The beautiful "Aeria Gloris" song is part of the tasty Japanese-rock soundtrack that propels the anime "Ghost in the Shell, Stand Alone Complex Season 1, Volume 1" UMD. 3-D geisha robots, sexy techno-chic designs, and expert digital ADR sound recording complete the package. Maybe the director says it best: "It is a time when, even if nets were to guide all consciousness that had been converted to photons and electrons toward coalescing, stand-alone individuals have not yet been converted into data to the extent that they can form unique components of a larger complex".
"Ghost in the Shell" is the cyberpunk epic of crime, existentialism, and humanity that has become an underground smash. Major Mokoto Kusanagi, the exotic female cyborg, is back. Together with the officers of Section 9, she continues her desperate mission to fight crime in both the real and on-line worlds. She and Section 9 will intercept murders, track down runaway state-of-the-art killing machines, and solve mysterious conspiracies.
"Ghost in the Shell, Stand Alone Complex" is a 26-episode television series based within a world parallel to that of "Ghost in the Shell". This brand new Volume 1 UMD contains four episodes.
The CGI opening credits are impressive. Ethereal choir music introduces thermoflague, bullets, and robot tanks.
In episode 1, Major Matoko stands atop a building, receives wireless orders directly into her cybernetic brain, and then easily positions herself to battle a grisly goon from the roof-tops. Each episode has great music and original animation. I can't stop humming the opening song. As always, Sony's game and movie sound production here is just stunning.
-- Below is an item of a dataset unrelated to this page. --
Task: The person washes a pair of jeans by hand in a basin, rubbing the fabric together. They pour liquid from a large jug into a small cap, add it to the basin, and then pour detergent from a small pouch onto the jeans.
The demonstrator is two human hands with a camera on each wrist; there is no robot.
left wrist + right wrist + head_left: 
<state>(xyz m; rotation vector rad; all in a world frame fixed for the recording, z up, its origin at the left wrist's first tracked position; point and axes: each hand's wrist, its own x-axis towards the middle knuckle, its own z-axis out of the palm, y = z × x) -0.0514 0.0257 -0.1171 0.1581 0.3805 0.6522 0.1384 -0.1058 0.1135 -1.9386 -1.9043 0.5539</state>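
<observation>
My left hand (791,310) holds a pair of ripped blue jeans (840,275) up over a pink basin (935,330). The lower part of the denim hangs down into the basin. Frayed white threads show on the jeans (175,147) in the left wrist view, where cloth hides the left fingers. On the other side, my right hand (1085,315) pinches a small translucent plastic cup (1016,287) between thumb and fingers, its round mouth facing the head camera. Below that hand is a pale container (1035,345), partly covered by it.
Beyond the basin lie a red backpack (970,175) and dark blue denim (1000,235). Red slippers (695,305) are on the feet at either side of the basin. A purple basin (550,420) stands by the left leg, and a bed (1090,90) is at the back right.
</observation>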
The UMD seems to enhance the multi-track audio, providing intricate surround effects. Doors open and close on the right speaker, guitar strums are on the right, and more specific music cues introduce scenes on the left. The soundtrack is strong, metallic and loud. I like loud. And the UMD highlights depth-enhanced dialogue. Good use of reverb, or adjustable play-back during sound recording of dialogue lends added drama. Recent audio tracks should sound good, and credit should be given here for getting it right. The Japanese and English tracks are both very clean. The dub is free of any translation issues.
As I said, the video is bright and clear; the UMD LCD screen seems to crystalize "Ghost" sequences into an amazing series of vivid tableaues. I noticed some slight color smearing of the red and purple at the top of the frame in parts of Episode 2, but otherwise color is dead-on.
The unrated UMD has chapter stops, four trailers, and a technical-credit page. A mind-prodding screenplay, innovative animation, and hot Japanese cyber-punk rock; this baby is for kids of all ages.